Scan the entries below for the word "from" and copy every line where it turns up.
- - -
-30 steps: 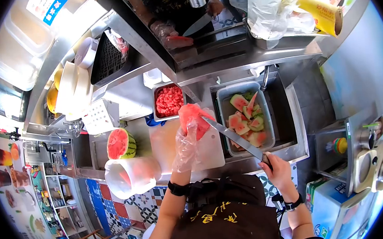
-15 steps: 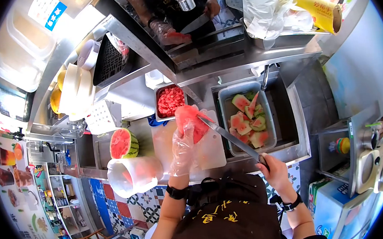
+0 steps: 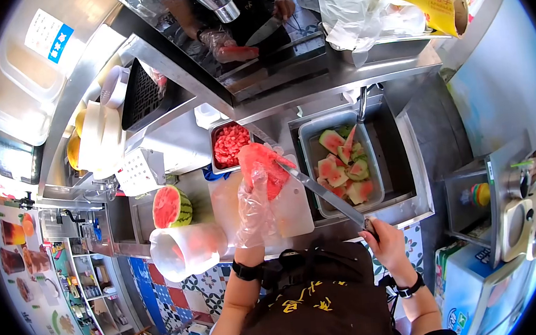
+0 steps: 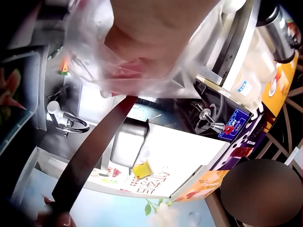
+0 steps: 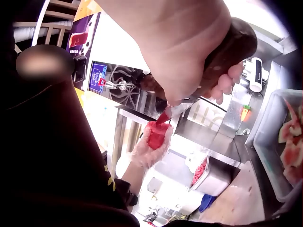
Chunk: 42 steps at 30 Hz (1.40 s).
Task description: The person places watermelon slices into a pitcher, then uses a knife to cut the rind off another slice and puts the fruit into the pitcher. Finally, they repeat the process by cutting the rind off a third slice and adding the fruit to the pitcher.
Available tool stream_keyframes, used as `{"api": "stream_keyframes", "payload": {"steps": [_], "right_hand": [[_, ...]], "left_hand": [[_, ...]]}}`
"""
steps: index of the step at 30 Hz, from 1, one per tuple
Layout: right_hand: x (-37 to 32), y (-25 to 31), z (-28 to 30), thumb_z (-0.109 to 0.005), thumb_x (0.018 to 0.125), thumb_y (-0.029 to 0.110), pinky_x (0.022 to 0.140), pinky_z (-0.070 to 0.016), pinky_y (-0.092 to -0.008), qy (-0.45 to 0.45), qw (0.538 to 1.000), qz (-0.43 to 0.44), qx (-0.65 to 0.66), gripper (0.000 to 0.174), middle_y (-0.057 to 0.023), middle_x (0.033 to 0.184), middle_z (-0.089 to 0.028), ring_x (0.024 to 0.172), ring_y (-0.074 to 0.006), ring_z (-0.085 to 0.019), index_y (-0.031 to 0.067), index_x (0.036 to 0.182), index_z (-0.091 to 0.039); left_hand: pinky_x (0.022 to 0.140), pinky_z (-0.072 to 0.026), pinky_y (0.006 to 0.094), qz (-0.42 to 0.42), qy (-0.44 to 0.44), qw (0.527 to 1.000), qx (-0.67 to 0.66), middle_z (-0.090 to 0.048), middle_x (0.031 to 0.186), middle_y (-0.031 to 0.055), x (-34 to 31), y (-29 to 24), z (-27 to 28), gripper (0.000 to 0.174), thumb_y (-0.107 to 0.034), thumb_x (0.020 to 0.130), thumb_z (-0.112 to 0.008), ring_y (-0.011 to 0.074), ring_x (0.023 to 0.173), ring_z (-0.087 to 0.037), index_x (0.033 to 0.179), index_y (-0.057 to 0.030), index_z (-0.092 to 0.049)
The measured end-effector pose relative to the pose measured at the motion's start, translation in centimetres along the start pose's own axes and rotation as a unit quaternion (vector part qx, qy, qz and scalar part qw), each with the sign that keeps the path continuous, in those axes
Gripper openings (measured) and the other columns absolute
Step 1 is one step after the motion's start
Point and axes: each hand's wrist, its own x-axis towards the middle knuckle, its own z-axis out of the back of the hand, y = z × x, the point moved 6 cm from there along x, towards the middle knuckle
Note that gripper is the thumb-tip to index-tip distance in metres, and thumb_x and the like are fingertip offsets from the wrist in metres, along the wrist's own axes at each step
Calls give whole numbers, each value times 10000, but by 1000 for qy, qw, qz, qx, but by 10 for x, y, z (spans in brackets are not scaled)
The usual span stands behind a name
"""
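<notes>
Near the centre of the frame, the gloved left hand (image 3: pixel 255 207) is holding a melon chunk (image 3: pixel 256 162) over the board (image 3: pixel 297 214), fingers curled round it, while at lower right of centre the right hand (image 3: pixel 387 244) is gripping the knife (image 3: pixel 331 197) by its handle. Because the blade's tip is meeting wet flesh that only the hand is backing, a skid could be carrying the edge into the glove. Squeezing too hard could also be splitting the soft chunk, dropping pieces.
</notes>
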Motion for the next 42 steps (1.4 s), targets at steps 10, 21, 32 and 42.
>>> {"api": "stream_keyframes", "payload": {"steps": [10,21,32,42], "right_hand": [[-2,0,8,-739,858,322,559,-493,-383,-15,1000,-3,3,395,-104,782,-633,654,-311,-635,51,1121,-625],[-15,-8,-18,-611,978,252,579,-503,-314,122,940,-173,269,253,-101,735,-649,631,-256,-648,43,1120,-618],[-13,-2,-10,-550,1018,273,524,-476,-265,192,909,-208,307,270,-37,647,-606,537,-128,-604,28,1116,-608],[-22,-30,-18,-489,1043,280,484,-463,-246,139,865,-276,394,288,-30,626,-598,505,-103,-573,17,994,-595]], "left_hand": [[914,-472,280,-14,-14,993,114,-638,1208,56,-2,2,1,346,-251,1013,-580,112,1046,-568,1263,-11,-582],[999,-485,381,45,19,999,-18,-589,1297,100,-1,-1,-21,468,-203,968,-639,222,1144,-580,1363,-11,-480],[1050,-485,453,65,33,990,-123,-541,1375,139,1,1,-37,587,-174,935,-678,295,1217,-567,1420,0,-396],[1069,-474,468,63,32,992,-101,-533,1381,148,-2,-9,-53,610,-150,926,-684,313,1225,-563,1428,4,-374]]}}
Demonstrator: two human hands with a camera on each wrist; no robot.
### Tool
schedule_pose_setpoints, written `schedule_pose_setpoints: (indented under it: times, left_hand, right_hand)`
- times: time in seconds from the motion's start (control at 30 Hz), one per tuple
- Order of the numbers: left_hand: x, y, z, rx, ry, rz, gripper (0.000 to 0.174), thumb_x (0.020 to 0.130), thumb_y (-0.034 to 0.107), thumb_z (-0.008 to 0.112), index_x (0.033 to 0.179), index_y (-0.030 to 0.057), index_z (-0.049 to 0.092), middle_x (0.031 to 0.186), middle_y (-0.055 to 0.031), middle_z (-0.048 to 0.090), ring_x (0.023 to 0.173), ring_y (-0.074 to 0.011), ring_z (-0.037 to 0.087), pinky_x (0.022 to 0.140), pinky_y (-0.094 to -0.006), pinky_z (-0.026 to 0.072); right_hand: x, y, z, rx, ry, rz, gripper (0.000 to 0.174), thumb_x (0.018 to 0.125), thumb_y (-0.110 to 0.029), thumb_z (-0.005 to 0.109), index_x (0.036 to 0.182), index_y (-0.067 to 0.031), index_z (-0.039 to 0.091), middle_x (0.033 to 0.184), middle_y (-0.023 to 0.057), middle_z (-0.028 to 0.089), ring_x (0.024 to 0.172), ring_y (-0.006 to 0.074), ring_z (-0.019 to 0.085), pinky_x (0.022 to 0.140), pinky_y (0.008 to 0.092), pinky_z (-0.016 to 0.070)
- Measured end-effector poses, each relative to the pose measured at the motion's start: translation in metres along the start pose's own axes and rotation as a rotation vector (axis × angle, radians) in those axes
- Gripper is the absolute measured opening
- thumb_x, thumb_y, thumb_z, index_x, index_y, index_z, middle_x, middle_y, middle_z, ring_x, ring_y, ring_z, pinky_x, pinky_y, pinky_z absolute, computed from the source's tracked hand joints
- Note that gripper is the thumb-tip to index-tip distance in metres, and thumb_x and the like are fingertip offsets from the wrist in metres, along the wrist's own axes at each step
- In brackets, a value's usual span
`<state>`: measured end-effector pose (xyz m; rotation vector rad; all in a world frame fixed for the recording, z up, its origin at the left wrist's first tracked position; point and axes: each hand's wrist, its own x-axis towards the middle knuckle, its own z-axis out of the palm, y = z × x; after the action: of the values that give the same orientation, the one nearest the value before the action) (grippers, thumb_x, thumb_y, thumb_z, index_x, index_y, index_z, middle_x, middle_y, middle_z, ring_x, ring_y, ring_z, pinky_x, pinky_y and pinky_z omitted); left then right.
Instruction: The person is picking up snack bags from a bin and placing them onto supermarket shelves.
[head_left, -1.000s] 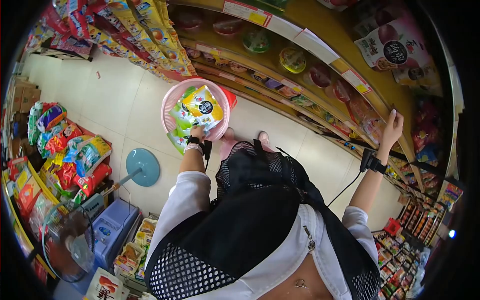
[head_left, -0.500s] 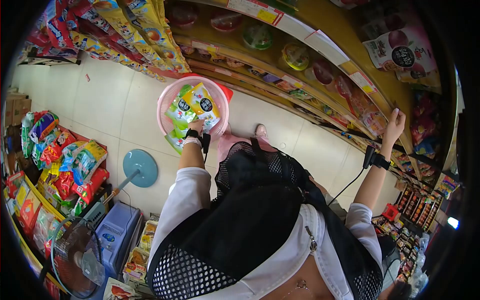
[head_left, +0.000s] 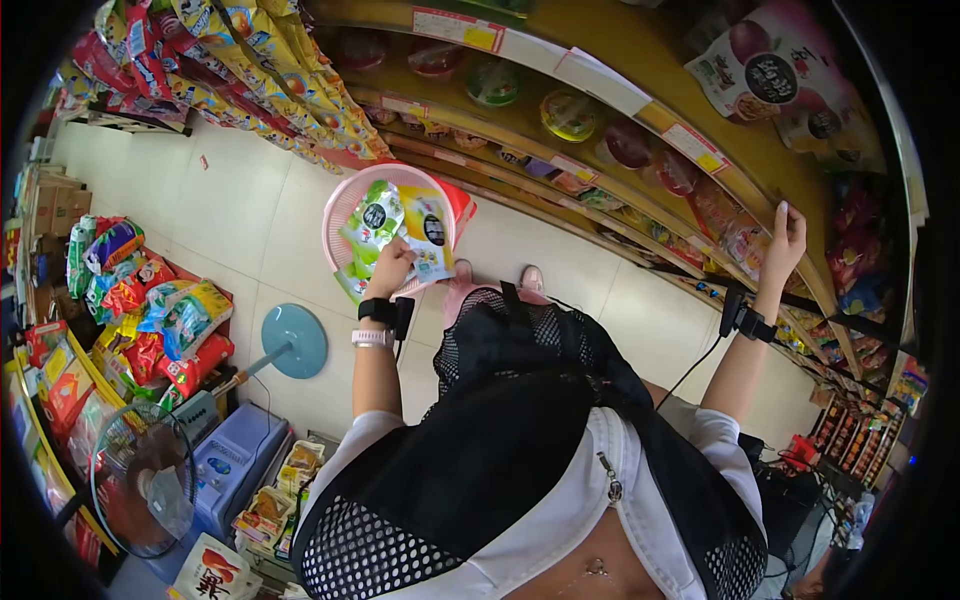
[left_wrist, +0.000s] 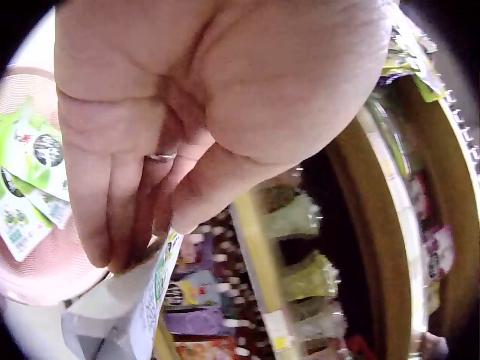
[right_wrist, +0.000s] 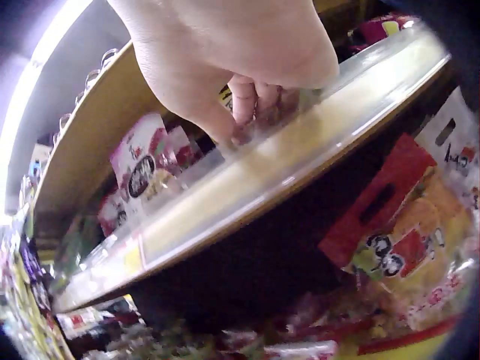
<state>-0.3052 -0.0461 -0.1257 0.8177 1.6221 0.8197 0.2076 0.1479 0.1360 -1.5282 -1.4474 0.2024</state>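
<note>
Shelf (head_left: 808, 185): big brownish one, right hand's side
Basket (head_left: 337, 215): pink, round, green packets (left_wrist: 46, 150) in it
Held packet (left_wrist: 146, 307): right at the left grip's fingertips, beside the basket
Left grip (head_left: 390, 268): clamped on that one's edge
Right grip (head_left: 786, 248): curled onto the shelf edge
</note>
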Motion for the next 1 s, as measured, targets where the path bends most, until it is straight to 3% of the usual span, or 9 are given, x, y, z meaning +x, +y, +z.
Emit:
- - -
* **Exercise response**:
steps: index of the step at 30 Hz, from 1, one per tuple
Point and axes: each hand's wrist, its own x-axis towards the middle knuckle, its own z-axis out of the back of the hand, y = z × x, the point moved 6 cm from there along x, towards the middle knuckle
Note that gripper is the thumb-tip to index-tip distance in metres, and thumb_x and the like are fingertip offsets from the wrist in metres, along the wrist's own axes at each step
- times: time in seconds from the motion's start (control at 30 Hz), one per tuple
- thumb_x, thumb_y, thumb_z, index_x, index_y, index_z, middle_x, middle_y, middle_z, ring_x, ring_y, ring_z, pinky_x, pinky_y, pinky_z absolute, computed from the source's tracked hand joints
- Note that gripper is the thumb-tip to index-tip distance in metres, and thumb_x and the like are fingertip offsets from the wrist in metres, along the wrist's own axes at each step
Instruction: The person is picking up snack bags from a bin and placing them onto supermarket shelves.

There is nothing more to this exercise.